Show all lines containing "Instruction" from the data below.

═══ EXERCISE INPUT

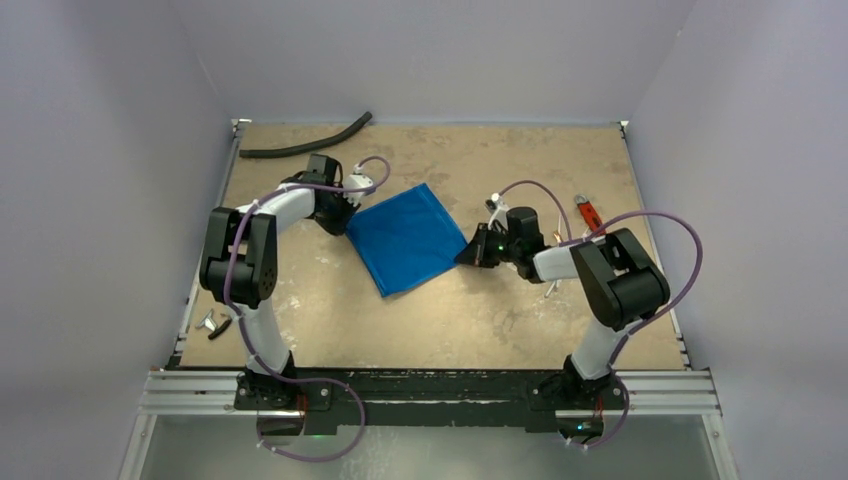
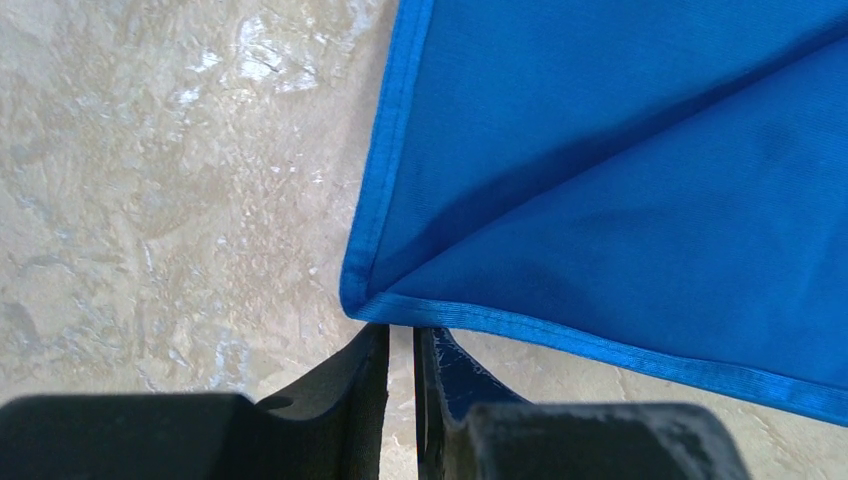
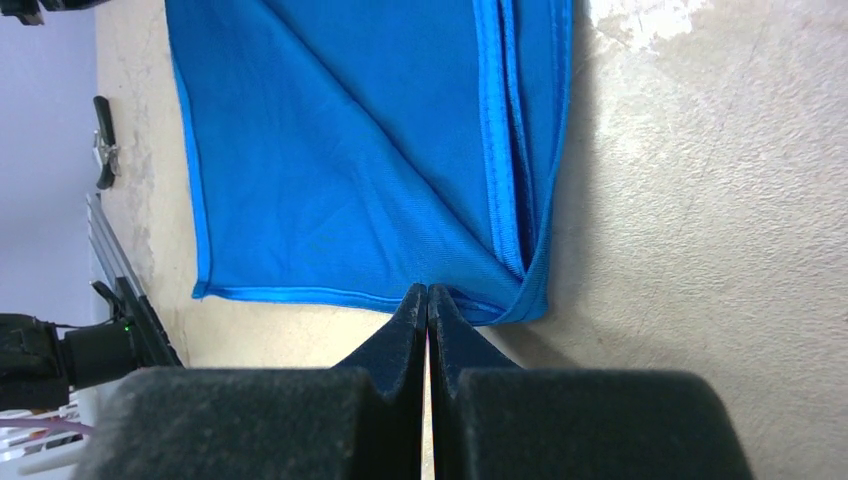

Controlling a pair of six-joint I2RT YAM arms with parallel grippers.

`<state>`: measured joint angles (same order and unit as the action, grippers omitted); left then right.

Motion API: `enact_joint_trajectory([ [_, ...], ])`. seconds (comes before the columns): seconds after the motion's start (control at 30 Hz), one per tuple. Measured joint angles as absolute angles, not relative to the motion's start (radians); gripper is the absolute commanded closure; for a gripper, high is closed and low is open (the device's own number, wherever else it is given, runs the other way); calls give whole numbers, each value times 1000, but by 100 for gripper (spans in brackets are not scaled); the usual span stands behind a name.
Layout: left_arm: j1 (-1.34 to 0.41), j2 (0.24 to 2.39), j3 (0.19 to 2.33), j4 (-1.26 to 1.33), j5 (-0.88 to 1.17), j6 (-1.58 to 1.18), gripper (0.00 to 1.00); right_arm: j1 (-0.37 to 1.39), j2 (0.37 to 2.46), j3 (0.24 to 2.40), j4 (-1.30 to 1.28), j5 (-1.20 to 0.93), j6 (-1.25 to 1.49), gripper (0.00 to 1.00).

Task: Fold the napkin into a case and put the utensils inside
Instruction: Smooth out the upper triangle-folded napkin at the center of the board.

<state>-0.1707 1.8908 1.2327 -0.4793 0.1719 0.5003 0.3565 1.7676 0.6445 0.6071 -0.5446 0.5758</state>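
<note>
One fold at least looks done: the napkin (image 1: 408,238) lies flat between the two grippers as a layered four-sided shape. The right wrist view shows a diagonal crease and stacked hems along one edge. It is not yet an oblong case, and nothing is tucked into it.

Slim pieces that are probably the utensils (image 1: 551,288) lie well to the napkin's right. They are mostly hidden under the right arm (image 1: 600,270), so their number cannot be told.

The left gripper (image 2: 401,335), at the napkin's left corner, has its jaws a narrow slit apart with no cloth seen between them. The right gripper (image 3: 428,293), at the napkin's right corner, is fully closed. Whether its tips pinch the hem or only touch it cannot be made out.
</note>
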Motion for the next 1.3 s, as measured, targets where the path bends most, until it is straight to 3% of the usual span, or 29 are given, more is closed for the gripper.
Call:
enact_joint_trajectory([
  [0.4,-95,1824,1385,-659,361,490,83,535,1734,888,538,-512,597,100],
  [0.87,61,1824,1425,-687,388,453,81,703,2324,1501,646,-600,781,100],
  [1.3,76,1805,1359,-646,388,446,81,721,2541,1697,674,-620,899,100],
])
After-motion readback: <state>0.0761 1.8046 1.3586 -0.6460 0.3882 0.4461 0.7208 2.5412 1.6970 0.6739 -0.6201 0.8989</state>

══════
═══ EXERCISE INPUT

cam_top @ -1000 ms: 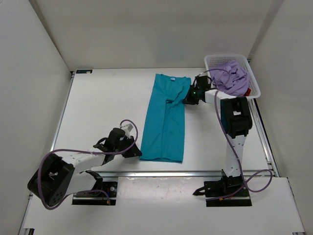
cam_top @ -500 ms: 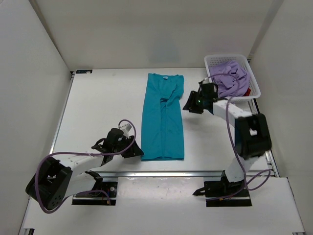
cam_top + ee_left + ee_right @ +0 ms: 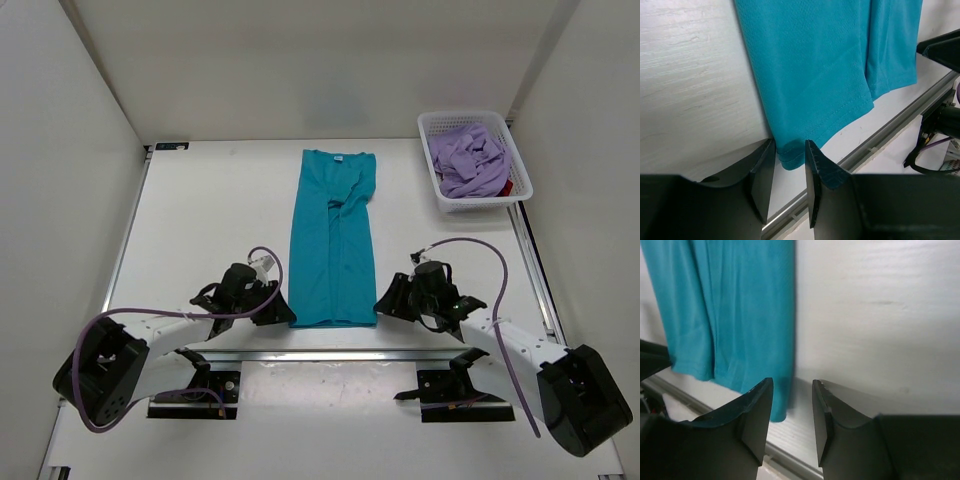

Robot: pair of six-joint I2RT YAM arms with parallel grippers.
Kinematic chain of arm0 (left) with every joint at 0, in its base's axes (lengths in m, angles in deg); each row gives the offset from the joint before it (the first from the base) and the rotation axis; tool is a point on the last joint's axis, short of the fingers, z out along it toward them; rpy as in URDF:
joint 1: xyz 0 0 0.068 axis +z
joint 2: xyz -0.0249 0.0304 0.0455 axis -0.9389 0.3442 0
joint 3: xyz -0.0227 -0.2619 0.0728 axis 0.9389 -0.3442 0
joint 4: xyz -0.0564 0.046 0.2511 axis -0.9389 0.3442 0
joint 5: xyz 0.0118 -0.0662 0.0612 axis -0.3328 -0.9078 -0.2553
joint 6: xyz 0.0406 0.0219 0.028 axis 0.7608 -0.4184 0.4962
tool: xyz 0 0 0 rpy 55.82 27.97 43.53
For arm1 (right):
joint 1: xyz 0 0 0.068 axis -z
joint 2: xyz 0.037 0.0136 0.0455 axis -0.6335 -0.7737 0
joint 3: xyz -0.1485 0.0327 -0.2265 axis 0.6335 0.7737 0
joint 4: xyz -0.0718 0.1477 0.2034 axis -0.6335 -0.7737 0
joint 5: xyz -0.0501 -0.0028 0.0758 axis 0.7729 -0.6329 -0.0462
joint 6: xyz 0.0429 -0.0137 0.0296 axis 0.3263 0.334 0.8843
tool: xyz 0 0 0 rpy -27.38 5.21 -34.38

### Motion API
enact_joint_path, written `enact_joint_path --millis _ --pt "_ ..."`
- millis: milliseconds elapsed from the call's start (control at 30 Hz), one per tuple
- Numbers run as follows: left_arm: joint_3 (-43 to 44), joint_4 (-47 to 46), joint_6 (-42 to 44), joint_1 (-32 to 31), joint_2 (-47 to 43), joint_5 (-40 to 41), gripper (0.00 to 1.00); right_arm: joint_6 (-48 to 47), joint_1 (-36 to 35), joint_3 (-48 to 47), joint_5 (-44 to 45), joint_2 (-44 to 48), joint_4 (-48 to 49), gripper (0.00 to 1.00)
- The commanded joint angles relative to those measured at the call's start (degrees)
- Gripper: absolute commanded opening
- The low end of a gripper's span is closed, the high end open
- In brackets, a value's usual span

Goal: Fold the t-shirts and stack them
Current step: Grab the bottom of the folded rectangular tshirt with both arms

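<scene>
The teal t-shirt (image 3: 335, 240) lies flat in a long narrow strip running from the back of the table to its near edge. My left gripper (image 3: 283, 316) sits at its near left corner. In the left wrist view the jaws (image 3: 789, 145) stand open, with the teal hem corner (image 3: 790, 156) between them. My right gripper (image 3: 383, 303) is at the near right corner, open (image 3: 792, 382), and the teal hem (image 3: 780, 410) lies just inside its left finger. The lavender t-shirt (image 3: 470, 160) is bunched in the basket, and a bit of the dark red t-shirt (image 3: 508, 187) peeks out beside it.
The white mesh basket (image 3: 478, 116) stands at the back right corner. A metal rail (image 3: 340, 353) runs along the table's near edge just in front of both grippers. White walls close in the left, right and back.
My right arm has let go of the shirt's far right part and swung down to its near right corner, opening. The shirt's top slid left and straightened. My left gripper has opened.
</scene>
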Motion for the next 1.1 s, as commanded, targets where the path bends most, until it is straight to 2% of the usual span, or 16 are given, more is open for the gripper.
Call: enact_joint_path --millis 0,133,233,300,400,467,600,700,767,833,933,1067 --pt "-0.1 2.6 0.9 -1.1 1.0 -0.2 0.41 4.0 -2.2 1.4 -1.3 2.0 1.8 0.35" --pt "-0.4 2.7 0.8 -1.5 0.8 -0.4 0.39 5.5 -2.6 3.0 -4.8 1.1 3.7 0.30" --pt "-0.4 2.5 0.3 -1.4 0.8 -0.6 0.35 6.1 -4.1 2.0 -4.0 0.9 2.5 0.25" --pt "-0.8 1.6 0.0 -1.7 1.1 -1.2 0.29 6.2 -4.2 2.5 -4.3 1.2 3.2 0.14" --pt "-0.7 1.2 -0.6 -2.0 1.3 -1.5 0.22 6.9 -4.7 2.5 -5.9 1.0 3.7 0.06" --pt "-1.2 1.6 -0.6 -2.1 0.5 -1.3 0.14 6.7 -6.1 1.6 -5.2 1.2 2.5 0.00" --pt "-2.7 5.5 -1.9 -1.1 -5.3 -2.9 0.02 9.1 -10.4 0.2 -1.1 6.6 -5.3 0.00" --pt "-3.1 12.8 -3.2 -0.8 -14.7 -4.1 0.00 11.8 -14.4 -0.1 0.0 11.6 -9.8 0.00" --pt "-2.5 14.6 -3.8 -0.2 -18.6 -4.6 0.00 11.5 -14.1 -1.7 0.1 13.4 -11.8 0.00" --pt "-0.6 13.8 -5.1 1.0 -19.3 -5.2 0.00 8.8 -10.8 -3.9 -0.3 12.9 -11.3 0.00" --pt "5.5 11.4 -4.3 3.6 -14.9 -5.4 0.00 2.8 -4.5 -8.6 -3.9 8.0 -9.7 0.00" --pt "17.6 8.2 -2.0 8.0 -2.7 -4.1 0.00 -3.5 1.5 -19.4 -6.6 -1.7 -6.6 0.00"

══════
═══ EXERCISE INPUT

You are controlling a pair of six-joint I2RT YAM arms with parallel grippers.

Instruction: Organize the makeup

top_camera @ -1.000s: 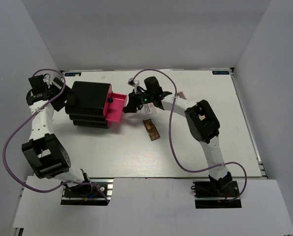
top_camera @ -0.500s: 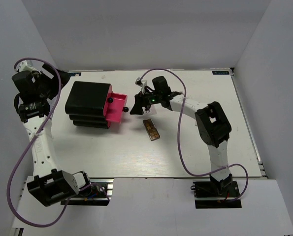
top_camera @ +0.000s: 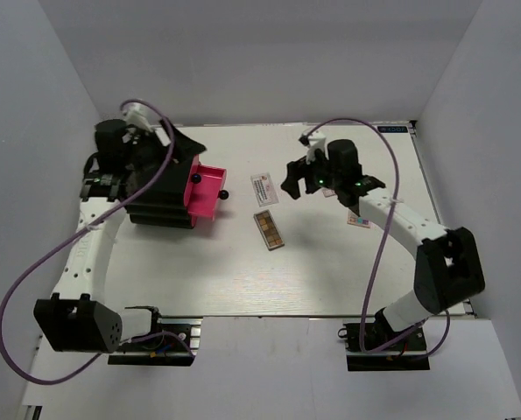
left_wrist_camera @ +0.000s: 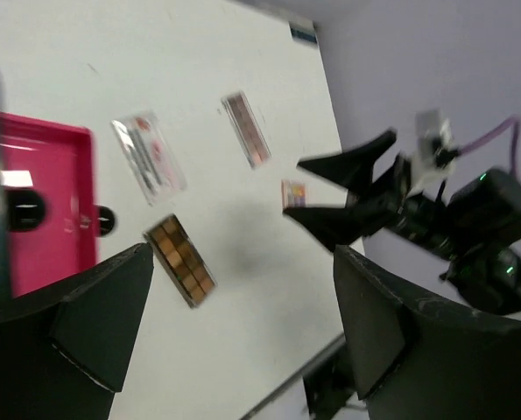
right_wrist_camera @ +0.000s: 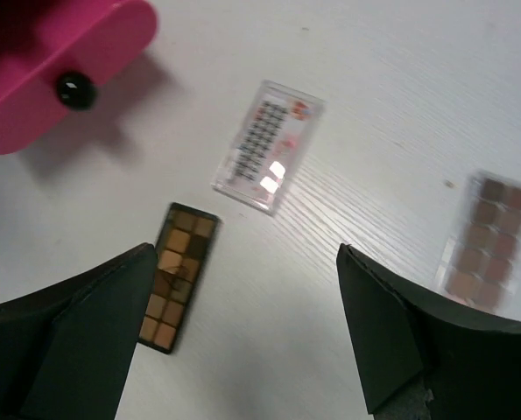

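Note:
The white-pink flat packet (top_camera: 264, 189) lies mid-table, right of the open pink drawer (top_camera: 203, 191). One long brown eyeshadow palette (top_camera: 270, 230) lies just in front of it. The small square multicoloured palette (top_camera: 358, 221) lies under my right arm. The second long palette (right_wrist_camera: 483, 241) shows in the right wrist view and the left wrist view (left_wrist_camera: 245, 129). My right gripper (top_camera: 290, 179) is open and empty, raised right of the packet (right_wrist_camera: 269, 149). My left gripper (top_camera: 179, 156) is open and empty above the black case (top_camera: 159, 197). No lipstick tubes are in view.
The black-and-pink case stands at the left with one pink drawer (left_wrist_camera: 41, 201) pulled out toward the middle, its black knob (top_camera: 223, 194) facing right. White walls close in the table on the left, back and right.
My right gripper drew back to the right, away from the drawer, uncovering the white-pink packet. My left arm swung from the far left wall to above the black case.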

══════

▶ WRITTEN RESPONSE
Instruction: Smooth out the upper triangle-folded napkin at the center of the board.
Instruction: Organize the makeup

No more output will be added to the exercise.